- [Assignment]: Set down the data below without change, skipping the pictures it holds.

-- Given information follows --

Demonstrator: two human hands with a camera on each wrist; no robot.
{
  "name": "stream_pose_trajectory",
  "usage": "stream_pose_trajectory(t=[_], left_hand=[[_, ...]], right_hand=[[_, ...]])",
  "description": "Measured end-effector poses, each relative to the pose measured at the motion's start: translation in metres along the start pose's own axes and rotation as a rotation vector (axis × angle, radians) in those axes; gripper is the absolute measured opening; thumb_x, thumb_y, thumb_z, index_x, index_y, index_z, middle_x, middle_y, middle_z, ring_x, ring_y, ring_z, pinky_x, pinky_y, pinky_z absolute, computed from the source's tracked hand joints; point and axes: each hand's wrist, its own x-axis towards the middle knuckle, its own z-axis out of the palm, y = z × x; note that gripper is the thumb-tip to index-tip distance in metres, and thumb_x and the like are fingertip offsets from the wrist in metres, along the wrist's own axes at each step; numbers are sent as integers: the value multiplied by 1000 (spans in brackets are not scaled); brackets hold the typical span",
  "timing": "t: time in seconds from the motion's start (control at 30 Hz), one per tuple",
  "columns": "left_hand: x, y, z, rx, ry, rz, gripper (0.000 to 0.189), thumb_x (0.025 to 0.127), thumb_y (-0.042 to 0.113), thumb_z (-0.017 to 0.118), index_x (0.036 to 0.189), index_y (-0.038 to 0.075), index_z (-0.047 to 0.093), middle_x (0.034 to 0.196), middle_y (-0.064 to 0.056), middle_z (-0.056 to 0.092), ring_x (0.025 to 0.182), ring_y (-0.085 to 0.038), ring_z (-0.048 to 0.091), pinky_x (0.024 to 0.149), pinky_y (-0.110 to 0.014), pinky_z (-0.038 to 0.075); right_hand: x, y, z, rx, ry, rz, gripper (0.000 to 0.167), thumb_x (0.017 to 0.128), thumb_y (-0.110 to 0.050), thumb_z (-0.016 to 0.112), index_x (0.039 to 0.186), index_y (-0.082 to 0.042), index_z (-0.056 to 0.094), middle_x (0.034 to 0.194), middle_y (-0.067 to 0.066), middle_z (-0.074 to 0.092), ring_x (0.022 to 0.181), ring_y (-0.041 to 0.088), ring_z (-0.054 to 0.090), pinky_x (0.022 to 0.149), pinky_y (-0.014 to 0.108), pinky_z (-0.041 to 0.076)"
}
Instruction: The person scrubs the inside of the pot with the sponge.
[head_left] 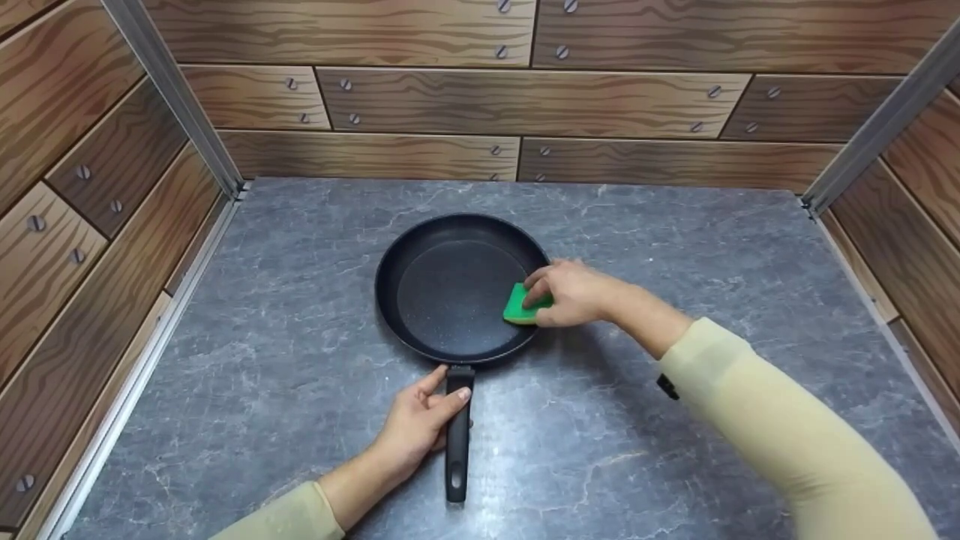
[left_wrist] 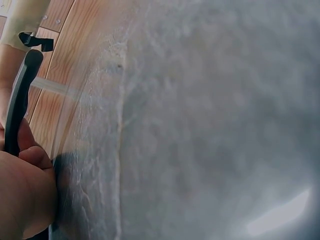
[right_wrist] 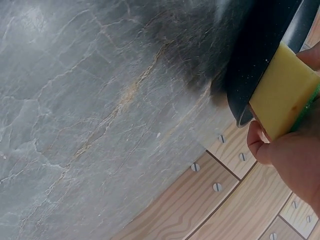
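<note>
A black frying pan (head_left: 461, 292) lies on the grey marbled table, its handle (head_left: 457, 480) pointing toward me. My left hand (head_left: 412, 424) grips that handle near the pan body, thumb on top. The left wrist view shows the same handle (left_wrist: 21, 95) rising out of the left hand (left_wrist: 27, 185). At the pan's right inner side, my right hand (head_left: 574, 294) holds a green and yellow sponge (head_left: 519, 306). In the right wrist view the sponge's yellow side (right_wrist: 282, 92) shows beside the pan's rim, pinched by the right hand (right_wrist: 295, 160).
The grey table (head_left: 300, 360) spreads around the pan. Wood-patterned panels (head_left: 450, 97) stand at the back and both sides, with metal posts (head_left: 180, 97) at the far corners. A black clip (head_left: 667, 387) hangs at the right sleeve.
</note>
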Motion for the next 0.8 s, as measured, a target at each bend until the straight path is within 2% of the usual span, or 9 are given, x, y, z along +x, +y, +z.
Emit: stream_pose_trajectory(t=[0.13, 0.37, 0.53, 0.8], left_hand=[[1, -1, -1, -1, 0, 6, 84, 103, 12, 71, 164, -9, 17, 70, 0, 69, 44, -3, 46, 40, -18, 32], [1, -1, -1, 6, -1, -3, 85, 103, 13, 71, 165, -9, 17, 71, -2, 71, 45, -4, 48, 40, -18, 32], [1, -2, -1, 5, -6, 3, 84, 103, 13, 71, 164, -10, 18, 70, -2, 70, 43, -4, 45, 40, -18, 30], [1, -2, -2, 1, -4, 13, 85, 102, 12, 72, 164, -10, 18, 68, 0, 68, 41, -3, 39, 39, -18, 29]], right_hand=[[-1, -2, 1, -3, -4, -9, 41, 91, -28, 64, 125, -13, 80, 145, 16, 63, 135, 47, 54, 115, 67, 35], [0, -5, 5, 12, 4, -40, 39, 89, -28, 65, 121, -13, 82, 140, 16, 67, 130, 43, 59, 113, 60, 42], [0, -6, 7, 53, 6, -55, 38, 88, -27, 65, 118, -13, 83, 138, 17, 68, 128, 41, 62, 109, 55, 49], [2, -11, 8, 117, -11, -59, 38, 87, -26, 65, 117, -13, 84, 137, 16, 69, 128, 38, 63, 105, 50, 53]])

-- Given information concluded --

- [Your response]:
Demonstrator: two human hands with a camera on each wrist; no robot.
{
  "name": "stream_pose_trajectory",
  "usage": "stream_pose_trajectory(t=[_], left_hand=[[_, ...]], right_hand=[[_, ...]])",
  "description": "Measured end-effector poses, each relative to the pose measured at the motion's start: translation in metres along the start pose's own axes and rotation as a rotation vector (axis × angle, radians) in those axes; gripper is the absolute measured opening; thumb_x, thumb_y, thumb_z, index_x, index_y, index_z, middle_x, middle_y, middle_z, ring_x, ring_y, ring_z, pinky_x, pinky_y, pinky_z absolute, computed from the source's tracked hand joints; point and axes: each hand's wrist, its own x-axis towards the middle knuckle, its own z-axis out of the palm, y = z × x; note that gripper is the thumb-tip to index-tip distance in metres, and thumb_x and the like are fingertip offsets from the wrist in metres, along the wrist's own axes at each step; numbers are sent as integers: the value multiplied by 1000 (spans in brackets are not scaled); brackets hold the typical span",
  "timing": "t: time in seconds from the motion's start (control at 30 Hz), one per tuple",
  "columns": "left_hand: x, y, z, rx, ry, rz, gripper (0.000 to 0.189), thumb_x (0.025 to 0.127), thumb_y (-0.042 to 0.113), thumb_z (-0.017 to 0.118), index_x (0.036 to 0.189), index_y (-0.038 to 0.075), index_z (-0.047 to 0.093), middle_x (0.034 to 0.196), middle_y (-0.064 to 0.056), middle_z (-0.056 to 0.092), ring_x (0.025 to 0.182), ring_y (-0.085 to 0.038), ring_z (-0.048 to 0.091), pinky_x (0.024 to 0.149), pinky_y (-0.110 to 0.014), pinky_z (-0.038 to 0.075); right_hand: x, y, z, rx, ry, rz, gripper (0.000 to 0.167), thumb_x (0.017 to 0.128), thumb_y (-0.110 to 0.050), thumb_z (-0.016 to 0.112), index_x (0.039 to 0.186), index_y (-0.082 to 0.042), index_z (-0.056 to 0.094), middle_x (0.034 to 0.194), middle_y (-0.067 to 0.066), middle_z (-0.074 to 0.092), ring_x (0.022 to 0.181), ring_y (-0.041 to 0.088), ring_z (-0.054 to 0.090), pinky_x (0.022 to 0.149), pinky_y (-0.014 to 0.108), pinky_z (-0.041 to 0.076)"
}
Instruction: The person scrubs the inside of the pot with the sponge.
[head_left] 
[left_wrist] 
[right_wrist] 
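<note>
A black frying pan (head_left: 461, 292) lies on the grey marbled table, its handle (head_left: 457, 480) pointing toward me. My left hand (head_left: 412, 424) grips that handle near the pan body, thumb on top. The left wrist view shows the same handle (left_wrist: 21, 95) rising out of the left hand (left_wrist: 27, 185). At the pan's right inner side, my right hand (head_left: 574, 294) holds a green and yellow sponge (head_left: 519, 306). In the right wrist view the sponge's yellow side (right_wrist: 282, 92) shows beside the pan's rim, pinched by the right hand (right_wrist: 295, 160).
The grey table (head_left: 300, 360) spreads around the pan. Wood-patterned panels (head_left: 450, 97) stand at the back and both sides, with metal posts (head_left: 180, 97) at the far corners. A black clip (head_left: 667, 387) hangs at the right sleeve.
</note>
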Motion for the next 0.8 s, as measured, a target at each bend until the straight path is within 2% of the usual span, or 9 are given, x, y, z along +x, +y, +z.
Emit: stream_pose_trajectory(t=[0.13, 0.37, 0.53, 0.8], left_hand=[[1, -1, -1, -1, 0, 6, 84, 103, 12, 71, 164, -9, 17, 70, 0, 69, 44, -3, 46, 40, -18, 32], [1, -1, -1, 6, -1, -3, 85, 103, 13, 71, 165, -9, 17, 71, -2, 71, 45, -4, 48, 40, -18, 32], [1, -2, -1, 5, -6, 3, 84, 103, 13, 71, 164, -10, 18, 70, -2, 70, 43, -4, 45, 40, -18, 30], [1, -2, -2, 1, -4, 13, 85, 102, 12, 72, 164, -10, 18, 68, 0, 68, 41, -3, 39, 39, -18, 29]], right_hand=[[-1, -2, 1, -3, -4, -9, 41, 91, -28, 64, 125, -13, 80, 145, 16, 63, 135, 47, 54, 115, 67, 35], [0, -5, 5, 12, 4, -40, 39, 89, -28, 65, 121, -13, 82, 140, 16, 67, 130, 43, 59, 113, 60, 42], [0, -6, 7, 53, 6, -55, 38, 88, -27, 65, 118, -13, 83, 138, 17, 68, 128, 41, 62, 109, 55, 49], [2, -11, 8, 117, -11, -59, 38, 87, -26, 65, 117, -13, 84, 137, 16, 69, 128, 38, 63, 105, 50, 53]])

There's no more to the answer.